> [Work instruction]: Return the listing exactly as it appears, but strip out the images.

> [Raw data]:
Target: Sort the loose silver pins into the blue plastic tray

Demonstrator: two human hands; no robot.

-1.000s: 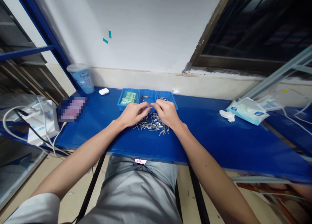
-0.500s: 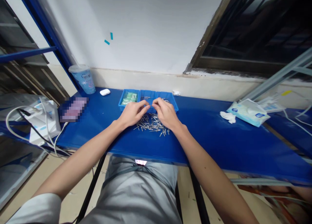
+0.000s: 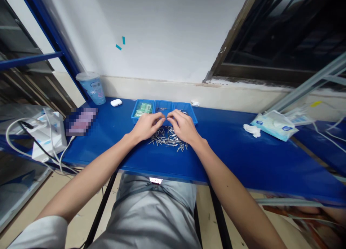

> [Written reply]:
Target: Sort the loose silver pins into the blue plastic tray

Demonstrator: two human hands; no robot.

-1.000s: 
-0.500s: 
+0.000s: 

Nothing remains to be added to the answer.